Нуманция - страница 16
Она долго молчала, думая, кусала губы.
– Будьте вы прокляты… – прошептала ему в глаза и отвернулась, и эта слеза её сорвалась, потекла по щеке.
Он отметил этот факт и понял, что будет помнить это всю жизнь, но сейчас оно было далеко от него, думал он совсем о другом.
Мешала кираса, хоть и была из кожи, и он приподнялся, ослабляя ремни, долго возился, снимая её; всё это время смотрел в лицо рабыни, впитывал каждую чёрточку: высокий лоб с влажными от волнения прилипшими волосами, большие тёмные глаза – смотрела куда-то мимо, стиснутые дрожащие губы, а под подбородком, на повёрнутой шее, отчётливо было видно, как вздрагивает живая вена.
Он ещё в первый раз, как её увидел, ещё там, в Нуманции, отметил, что она симпатичная. А ещё подумал, что она рабыня…
Не-е-ет, она не рабыня… Совсем не рабыня.
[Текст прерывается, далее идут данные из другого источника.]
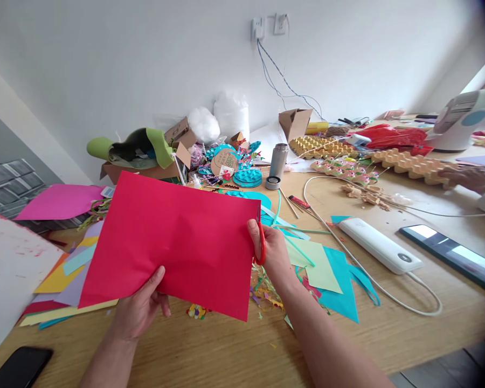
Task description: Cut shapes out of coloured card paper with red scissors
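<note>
A large sheet of red paper (181, 242) is held up in front of me, tilted above the table. My left hand (143, 302) pinches its lower edge, thumb on the near face and fingers behind. At the sheet's right edge, my right hand (272, 248) is closed on red-handled scissors (262, 245), with the thumb through a handle loop. Only a bit of the blades shows near the paper's upper right corner; the rest is hidden. Behind and below the sheet lie small paper scraps (267, 293), pale green paper (317, 267) and blue paper (339, 293).
Coloured paper sheets (70, 269) lie stacked at left, near a black phone (18, 366). A white power bank (378, 245) with a cable and another phone (452, 253) are at right. A metal flask (278, 161) stands behind. Another person's hand (472, 178) rests by an egg tray (412, 164).
</note>
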A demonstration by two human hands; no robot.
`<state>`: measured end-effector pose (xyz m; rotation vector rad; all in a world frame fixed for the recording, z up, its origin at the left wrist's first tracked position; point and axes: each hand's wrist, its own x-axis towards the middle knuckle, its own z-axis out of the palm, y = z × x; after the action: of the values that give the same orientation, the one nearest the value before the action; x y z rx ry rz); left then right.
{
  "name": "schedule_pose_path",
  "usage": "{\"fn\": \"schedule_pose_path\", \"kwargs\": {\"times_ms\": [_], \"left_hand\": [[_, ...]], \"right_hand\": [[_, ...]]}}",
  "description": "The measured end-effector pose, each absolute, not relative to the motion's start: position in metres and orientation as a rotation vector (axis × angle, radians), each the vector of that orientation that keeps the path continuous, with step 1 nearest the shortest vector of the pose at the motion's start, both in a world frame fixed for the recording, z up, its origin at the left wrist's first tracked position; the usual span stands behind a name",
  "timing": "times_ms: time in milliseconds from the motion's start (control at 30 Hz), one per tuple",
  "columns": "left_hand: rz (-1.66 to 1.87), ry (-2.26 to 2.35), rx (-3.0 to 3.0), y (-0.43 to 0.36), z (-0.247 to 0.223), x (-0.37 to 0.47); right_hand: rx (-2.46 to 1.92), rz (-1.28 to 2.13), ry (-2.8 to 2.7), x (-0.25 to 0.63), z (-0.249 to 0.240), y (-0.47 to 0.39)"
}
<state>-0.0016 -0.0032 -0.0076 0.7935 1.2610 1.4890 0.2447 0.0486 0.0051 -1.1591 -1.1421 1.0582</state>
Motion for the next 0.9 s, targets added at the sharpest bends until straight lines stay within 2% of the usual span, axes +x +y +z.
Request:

Сейчас уже она его рабыня…
«Моя… Дочь сенатора… Патрицианка…»
Он уже успокоился, забыв про всё, кроме этой девушки, все проблемы стали далёкими. Он ласкал её руки, нежную кожу от запястий и выше, он пытался целовать её лицо и губы, но она отворачивалась и избегала поцелуев, отдёргивала руки. Он чувствовал раздражение на неё, ведь сама отдаётся, что за номер тогда? Но девчонка всем видом показывала, что он насилует её, что берёт он её силой. И он разозлился на неё, забыл формальности.
«Все… Все вы, бабы, одинаковые… Все вы такие… Что те, продажные… Никакой разницы! Вам бы только деньги… А тебе что? Ради чего ты?»
Он разорвал на ней тунику от горла и вниз, открывая грудь, живот.
«Тебе лично что надо?.. Чтобы отпустил?.. Домой захотела?.. А как же Нуманция, а твой отец-предатель?.. Всё пятном на вас лежит… Какое вам домой?.. Захотела…»
Он прижимался к ней всем телом, улавливал её дрожь. Она дрожала вся, как от внезапного мороза, аж зубы стучали, стискивала пальцы в кулаки, а на лбу – испарина страха.
Центурион поймал обе её руки, ладонь в ладонь, переплёл пальцы, вдавливая в одежду у головы. Ловил её губы и целовал, целовал силой.
Рабыня дёрнулась всем телом, как от удара, когда он коленом раздвинул её ноги, отвернула лицо, и Марк услышал, как со свистом втянула она воздух через стиснутые зубы.
Неожиданная боль, как ведро холодной воды, отрезвила его, он даже отстранился от рабыни на вытянутые руки, претерпевая её, смотрел девчонке в лицо, ловил её дыхание – горячее, обжигающее щёку, – зажмуренные в боли глаза.
– Проклятье… – прошептал губами, всё понимая вдруг. – Так ты… – Склонился к ней, целуя глаза, лоб, губы короткими поцелуями.
Она замотала головой, освобождаясь от него, и он не стал останавливаться на полпути. Старался быть аккуратным, обуздывая в себе дикую страсть насильника, хотелось быть бешенным, делать больно, так, чтобы до конца, словно доказывая что-то, но собственная боль не давала, и дрожь её, которую он чувствовал на ладонях при каждом толчке, – тоже. Он словно впитывал её, всю без остатка, понимал, что она занимает в его душе особое место, именно такая – слабая и беспомощная, обнажённая с головы до пят девочка. Никакая сила не лишит его этой памяти, этих выстраданных ими минут, этой покорной слабости женского измученного тела.
Он упал на неё, отдавая последний звук её рассыпавшимся волосам, осторожно прижался нижней челюстью к девичьей шее, впитывал каждый толчок её пульса. Закрыл глаза, расслабляя пальцы.
Девочка… Его девочка… Лелий оказался прав, и он улыбался этому, радовался тому, что тот оказался прав в первый раз в жизни.